The Marxist economic historian Eric Hobsbawm, who has died aged 95, was regarded internationally as one of most the prominent British historians, his works being number one on the reading list for every student with an interest in modern history.

Born in 1917, Hobsbawm grew up in Egypt, Vienna and Berlin, where he witnessed the collapse of the global economy and Hitler’s rise to power. He left Germany for England in 1933, the year Hitler became Chancellor, and received his PhD in History from King’s College, Cambridge, before serving in the Royal Engineers and the Royal Army Educational Corps. It was at Cambridge that he joined the Communist Party, a political affiliation that saw him held back from many positions, both during the Second World War and in his later search for a teaching position.

His works are today amongst the most widely read and respected of any modern historian. He never attempted to hide or deny his left-wing political views, a brave feat during the Cold War fears of the 1950s and 60s. His commitment to Marxist ideology meant that in a BBC interview in 1994, he controversial stated that the millions of lives lost under Stalin’s rule would have been justified, had a Communist society been a true success.

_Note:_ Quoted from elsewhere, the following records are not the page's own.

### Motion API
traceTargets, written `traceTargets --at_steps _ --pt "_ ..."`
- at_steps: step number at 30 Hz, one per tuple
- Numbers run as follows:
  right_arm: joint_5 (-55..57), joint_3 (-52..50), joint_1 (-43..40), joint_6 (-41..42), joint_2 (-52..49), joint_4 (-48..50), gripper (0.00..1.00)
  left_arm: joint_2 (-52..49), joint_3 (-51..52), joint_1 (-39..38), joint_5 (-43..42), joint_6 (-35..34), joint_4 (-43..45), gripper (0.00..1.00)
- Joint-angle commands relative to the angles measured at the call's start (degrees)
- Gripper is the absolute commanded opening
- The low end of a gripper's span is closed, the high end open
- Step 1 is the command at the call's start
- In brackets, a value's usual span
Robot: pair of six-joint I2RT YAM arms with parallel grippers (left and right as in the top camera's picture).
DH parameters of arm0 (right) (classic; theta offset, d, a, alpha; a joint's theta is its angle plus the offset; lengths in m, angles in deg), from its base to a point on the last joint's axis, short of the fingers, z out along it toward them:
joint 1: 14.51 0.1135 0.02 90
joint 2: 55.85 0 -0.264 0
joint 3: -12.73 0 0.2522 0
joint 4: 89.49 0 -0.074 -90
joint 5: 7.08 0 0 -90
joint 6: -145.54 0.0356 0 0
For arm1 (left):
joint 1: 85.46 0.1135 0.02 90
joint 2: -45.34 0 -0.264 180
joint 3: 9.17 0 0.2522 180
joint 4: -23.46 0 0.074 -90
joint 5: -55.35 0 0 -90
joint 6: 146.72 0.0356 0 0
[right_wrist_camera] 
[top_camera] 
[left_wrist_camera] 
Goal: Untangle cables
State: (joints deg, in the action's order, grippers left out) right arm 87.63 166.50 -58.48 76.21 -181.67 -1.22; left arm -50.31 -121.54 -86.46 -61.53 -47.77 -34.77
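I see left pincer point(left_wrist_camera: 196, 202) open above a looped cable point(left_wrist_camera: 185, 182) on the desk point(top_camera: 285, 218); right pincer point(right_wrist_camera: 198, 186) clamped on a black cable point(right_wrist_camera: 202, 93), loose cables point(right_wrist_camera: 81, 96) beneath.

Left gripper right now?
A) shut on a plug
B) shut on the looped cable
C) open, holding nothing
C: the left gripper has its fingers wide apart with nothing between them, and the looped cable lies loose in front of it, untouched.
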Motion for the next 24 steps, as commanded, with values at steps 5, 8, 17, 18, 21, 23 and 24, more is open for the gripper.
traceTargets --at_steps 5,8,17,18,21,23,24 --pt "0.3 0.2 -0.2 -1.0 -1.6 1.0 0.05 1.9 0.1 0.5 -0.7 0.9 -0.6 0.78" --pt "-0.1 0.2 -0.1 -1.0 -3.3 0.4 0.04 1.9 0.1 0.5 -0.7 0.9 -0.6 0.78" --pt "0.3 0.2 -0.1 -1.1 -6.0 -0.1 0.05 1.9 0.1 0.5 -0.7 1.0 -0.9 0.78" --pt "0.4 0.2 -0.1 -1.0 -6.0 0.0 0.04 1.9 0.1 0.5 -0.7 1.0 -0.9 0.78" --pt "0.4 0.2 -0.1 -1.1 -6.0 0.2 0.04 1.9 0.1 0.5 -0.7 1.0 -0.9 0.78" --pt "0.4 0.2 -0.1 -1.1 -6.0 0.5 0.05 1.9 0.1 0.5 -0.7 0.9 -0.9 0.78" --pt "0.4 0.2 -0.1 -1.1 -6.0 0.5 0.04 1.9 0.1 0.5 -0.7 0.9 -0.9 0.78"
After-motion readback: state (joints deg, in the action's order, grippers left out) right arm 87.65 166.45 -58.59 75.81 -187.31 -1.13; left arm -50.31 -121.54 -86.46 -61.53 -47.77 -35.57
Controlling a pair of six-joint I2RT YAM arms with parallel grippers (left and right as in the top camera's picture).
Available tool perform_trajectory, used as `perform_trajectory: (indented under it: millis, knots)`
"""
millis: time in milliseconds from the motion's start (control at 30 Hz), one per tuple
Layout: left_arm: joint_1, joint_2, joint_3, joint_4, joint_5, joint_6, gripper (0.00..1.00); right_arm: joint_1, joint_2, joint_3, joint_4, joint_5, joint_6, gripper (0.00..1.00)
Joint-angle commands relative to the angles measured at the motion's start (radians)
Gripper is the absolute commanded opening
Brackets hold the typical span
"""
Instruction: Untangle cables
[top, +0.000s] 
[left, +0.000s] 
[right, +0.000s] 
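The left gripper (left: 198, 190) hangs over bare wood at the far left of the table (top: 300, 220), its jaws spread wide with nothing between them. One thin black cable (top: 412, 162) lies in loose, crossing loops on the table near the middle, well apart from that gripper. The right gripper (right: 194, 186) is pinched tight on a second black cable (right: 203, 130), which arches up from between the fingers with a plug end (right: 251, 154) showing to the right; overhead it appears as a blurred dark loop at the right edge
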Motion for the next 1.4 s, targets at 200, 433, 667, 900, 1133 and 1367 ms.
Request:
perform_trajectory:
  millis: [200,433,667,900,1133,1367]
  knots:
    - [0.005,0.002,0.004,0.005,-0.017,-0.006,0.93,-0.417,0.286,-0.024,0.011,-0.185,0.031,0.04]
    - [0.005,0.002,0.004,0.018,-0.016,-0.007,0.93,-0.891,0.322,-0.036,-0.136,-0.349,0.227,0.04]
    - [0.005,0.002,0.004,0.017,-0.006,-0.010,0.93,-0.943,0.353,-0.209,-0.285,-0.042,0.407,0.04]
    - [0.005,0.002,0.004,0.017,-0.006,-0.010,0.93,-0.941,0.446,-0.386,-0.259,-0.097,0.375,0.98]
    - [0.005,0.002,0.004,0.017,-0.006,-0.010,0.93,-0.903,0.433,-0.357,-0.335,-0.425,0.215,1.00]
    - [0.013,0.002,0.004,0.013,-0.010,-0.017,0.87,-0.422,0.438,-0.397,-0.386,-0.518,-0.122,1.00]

Despite this, Hobsbawm was widely respected by historians from both ends of the political spectrum, and he was almost always successful in producing work unprejudiced by his own beliefs. He was not dogmatic.

Hobsbawm’s Marxist views were imperceptible in the first three “The Age of…” books. However, in the coda of The Age of Extremes, about the ‘long nineteenth century’, the failures of the Soviet Union forced Hobsbawm into an uncomfortable position. He wanted neither to fully reject his communist ideologies, nor to produce a biased piece of work. Unlike most of his Marxist contemporaries, Hobsbawm never fully turned his back on his beliefs as he grew older. He grew slightly quieter on the subject in the 1990s, when he did not renew his Communist Party membership, but still remained loyal to his lifelong political views.

Hobsbawm established labour history as an important academic branch of history. In studying protest and the people’s movement from a socialist perspective, he legitimised academic studies that focussed on the people themselves, rendering his work accessible and relevant, especially for the student population. Along with other communist historians, Hobsbawm created the journal Past and Present, now a highly-esteemed journal often listed as required reading by the Manchester History department.

Regardless of Hobsbawm’s political views, he will remain the one of the most important historians in any modern history student’s studies. Following Hobsbawm’s death, Niall Ferguson said “at a time when much smaller ideological differences are regularly the occasion for vituperative ad hominem attacks, Hobsbawm should serve as an example of how civilised people can differ about big questions while agreeing about much else.”

It is this, perhaps, that will be his greatest legacy: uniting historians with polar-opposite beliefs through the academic study of history.